• Task requirements
Nothing but the records themselves, exactly as written and free of pictures, should appear in your response.

Records from a data collection
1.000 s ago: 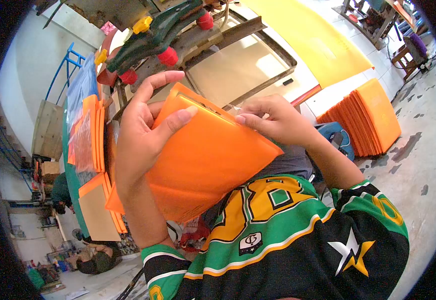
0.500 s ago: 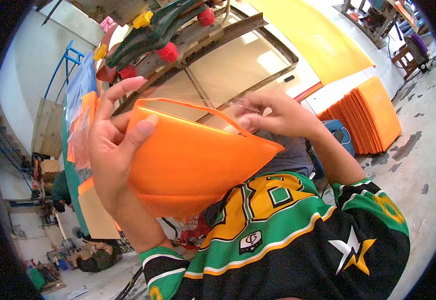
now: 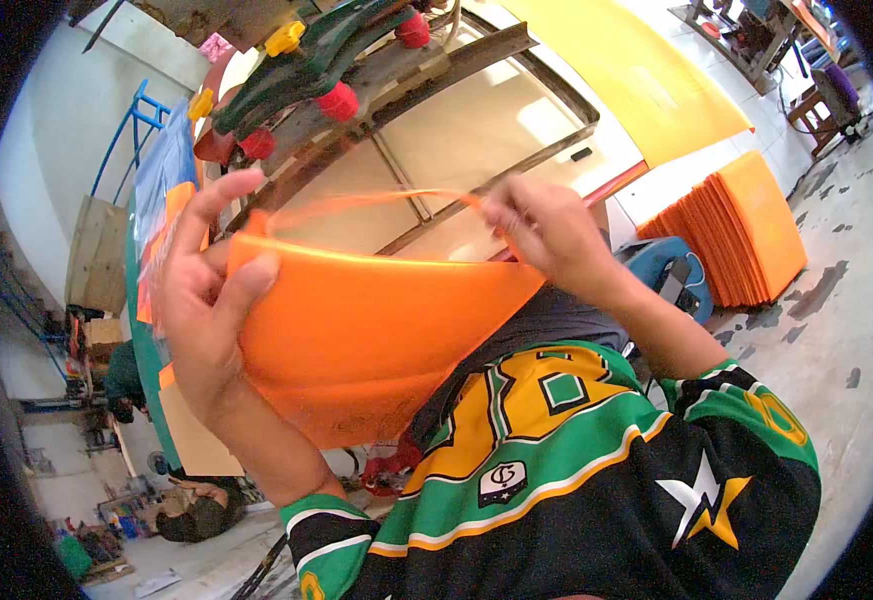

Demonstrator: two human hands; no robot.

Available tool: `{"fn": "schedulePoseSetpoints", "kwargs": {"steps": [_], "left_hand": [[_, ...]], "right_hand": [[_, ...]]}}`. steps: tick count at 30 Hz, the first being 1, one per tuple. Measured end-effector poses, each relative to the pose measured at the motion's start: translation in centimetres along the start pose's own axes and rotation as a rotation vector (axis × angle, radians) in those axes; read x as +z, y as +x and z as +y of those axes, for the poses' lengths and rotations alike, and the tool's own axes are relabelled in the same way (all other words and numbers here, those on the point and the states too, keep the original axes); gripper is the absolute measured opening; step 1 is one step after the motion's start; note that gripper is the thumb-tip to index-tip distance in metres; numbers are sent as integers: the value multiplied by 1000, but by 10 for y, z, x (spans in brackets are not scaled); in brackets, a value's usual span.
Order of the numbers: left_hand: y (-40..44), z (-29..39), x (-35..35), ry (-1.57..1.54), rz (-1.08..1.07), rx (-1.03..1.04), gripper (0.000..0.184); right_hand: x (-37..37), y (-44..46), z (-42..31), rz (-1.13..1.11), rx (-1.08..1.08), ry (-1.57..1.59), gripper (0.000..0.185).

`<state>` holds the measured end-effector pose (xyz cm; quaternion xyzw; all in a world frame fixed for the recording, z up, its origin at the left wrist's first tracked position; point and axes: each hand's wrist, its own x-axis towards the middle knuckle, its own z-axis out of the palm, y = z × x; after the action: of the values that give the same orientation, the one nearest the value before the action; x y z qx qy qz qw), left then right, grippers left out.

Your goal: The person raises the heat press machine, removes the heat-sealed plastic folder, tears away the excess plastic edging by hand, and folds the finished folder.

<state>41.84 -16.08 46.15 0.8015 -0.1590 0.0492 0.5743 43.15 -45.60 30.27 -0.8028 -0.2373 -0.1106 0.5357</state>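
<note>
An orange envelope-like folder [image 3: 377,330] is held up in front of me, its mouth at the top and its body sloping to the lower right. My left hand [image 3: 202,300] grips its upper left corner, with the thumb on the front face and the index finger raised. At the right end of the mouth, my right hand [image 3: 547,230] has its fingers closed on the folder's edge. A thin orange strip [image 3: 387,198], blurred by motion, arches above the mouth between the two hands. The right fingertips are partly hidden.
Past the folder stands a metal-framed machine with a pale bed [image 3: 467,150] and a green arm with red knobs [image 3: 337,100]. Right of it are a yellow sheet [image 3: 647,80], a stack of orange folders [image 3: 757,230] and a blue object [image 3: 672,280]. A person [image 3: 192,510] is at lower left.
My right hand has moved right and closed on the folder's edge. My left hand has shifted slightly left and down with the folder. The strip at the mouth now arches higher.
</note>
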Motion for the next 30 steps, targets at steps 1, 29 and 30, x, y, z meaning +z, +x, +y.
{"fn": "schedulePoseSetpoints", "kwargs": {"steps": [1,29,30], "left_hand": [[-3,0,-5,25,-5,22,65],[-19,2,-72,-146,71,119,51],[-18,0,-71,-159,72,98,51]], "right_hand": [[-6,5,5,108,43,-132,12],[-40,-12,15,-204,167,-179,20],[-39,-12,13,-211,169,-316,20]]}}
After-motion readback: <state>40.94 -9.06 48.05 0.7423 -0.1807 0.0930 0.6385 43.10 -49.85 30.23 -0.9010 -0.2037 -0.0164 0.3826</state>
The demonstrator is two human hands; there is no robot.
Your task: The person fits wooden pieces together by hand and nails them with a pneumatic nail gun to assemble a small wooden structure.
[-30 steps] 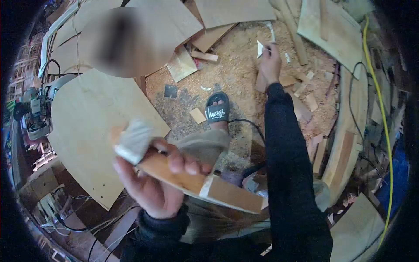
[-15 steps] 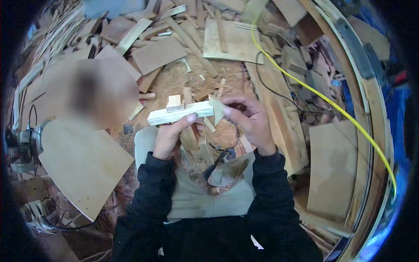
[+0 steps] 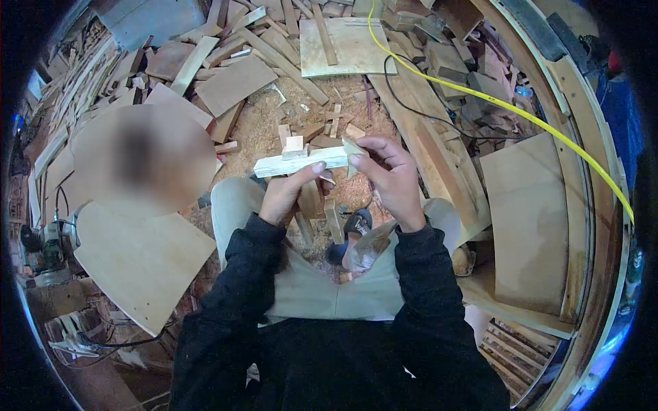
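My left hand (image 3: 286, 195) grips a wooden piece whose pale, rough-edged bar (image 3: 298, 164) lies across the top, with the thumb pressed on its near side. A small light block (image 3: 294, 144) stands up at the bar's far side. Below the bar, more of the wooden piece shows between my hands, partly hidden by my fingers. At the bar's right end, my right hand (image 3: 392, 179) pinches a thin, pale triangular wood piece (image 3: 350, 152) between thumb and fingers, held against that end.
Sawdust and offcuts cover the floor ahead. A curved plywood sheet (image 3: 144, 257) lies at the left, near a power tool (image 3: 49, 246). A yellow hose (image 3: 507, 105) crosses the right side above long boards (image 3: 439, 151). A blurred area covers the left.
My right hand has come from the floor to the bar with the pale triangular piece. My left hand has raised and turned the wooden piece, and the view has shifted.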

• Problem solution
1.000 s ago: 
0.500 s ago: 
now: 

Demonstrator: two human hands; no robot.

Available tool: `{"fn": "schedulePoseSetpoints", "kwargs": {"steps": [_], "left_hand": [[_, ...]], "right_hand": [[_, ...]]}}`. steps: tick count at 30 Hz, the first being 1, one per tuple. Measured end-effector poses, each relative to the pose measured at the motion's start: translation in centimetres along the start pose's own axes and rotation as a rotation vector (axis × angle, radians) in those axes; read x as +z, y as +x and z as +y of those axes, for the poses' lengths and rotations alike, and the tool's own axes are relabelled in the same way (all other words and numbers here, those on the point and the states too, keep the original axes); gripper is the absolute measured opening; step 1 is one step after the motion's start; note that gripper is the thumb-tip to index-tip distance in metres; numbers are sent as integers: the value multiplied by 1000, but by 10 for y, z, x (spans in brackets are not scaled); in brackets, a value's usual span.
Order of the numbers: left_hand: y (-40..44), z (-29..39), x (-35..35), ry (-1.57..1.54), rz (-1.08..1.07), rx (-1.03..1.04), gripper (0.000..0.184); right_hand: x (-37..37), y (-44..46), z (-42..31), rz (-1.13..1.11), rx (-1.08..1.08), ry (-1.57..1.59), gripper (0.000..0.185).

`<state>` holds the measured end-effector pose (xyz cm; quaternion xyzw; all in a world frame fixed for the recording, z up, its origin at the left wrist's first tracked position; point and axes: each hand's wrist, its own x-axis towards the middle knuckle, its own z-axis out of the palm, y = z × x; after the action: of the values that give the same orientation, the one nearest the value before the action; x y z qx qy qz qw), left then right, grippers left out.

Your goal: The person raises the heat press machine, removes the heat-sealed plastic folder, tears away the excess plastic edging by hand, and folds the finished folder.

<state>41.84 -16.08 46.15 0.8015 -0.1590 0.0492 0.5743 43.15 -45.60 30.27 -0.8028 -0.2373 -0.1106 0.5357</state>
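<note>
An orange envelope-like folder [image 3: 377,330] is held up in front of me, its mouth at the top and its body sloping to the lower right. My left hand [image 3: 202,300] grips its upper left corner, with the thumb on the front face and the index finger raised. At the right end of the mouth, my right hand [image 3: 547,230] has its fingers closed on the folder's edge. A thin orange strip [image 3: 387,198], blurred by motion, arches above the mouth between the two hands. The right fingertips are partly hidden.
Past the folder stands a metal-framed machine with a pale bed [image 3: 467,150] and a green arm with red knobs [image 3: 337,100]. Right of it are a yellow sheet [image 3: 647,80], a stack of orange folders [image 3: 757,230] and a blue object [image 3: 672,280]. A person [image 3: 192,510] is at lower left.
My right hand has moved right and closed on the folder's edge. My left hand has shifted slightly left and down with the folder. The strip at the mouth now arches higher.
</note>
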Motion for the next 30 steps, targets at steps 1, 29 and 30, x, y, z meaning +z, +x, +y.
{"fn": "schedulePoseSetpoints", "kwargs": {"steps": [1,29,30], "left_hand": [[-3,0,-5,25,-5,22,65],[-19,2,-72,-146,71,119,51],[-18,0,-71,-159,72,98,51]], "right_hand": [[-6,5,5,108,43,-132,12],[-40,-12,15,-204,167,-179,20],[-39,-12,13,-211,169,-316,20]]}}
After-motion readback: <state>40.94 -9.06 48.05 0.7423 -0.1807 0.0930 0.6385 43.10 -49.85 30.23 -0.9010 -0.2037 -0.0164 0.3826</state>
The demonstrator is two human hands; there is no robot.
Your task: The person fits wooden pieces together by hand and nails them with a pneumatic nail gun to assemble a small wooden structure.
[-30 steps] 
[-15 steps] 
[+0 steps] 
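My left hand (image 3: 286, 195) grips a wooden piece whose pale, rough-edged bar (image 3: 298, 164) lies across the top, with the thumb pressed on its near side. A small light block (image 3: 294, 144) stands up at the bar's far side. Below the bar, more of the wooden piece shows between my hands, partly hidden by my fingers. At the bar's right end, my right hand (image 3: 392, 179) pinches a thin, pale triangular wood piece (image 3: 350, 152) between thumb and fingers, held against that end.
Sawdust and offcuts cover the floor ahead. A curved plywood sheet (image 3: 144, 257) lies at the left, near a power tool (image 3: 49, 246). A yellow hose (image 3: 507, 105) crosses the right side above long boards (image 3: 439, 151). A blurred area covers the left.
My right hand has come from the floor to the bar with the pale triangular piece. My left hand has raised and turned the wooden piece, and the view has shifted.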

The answer is now complete.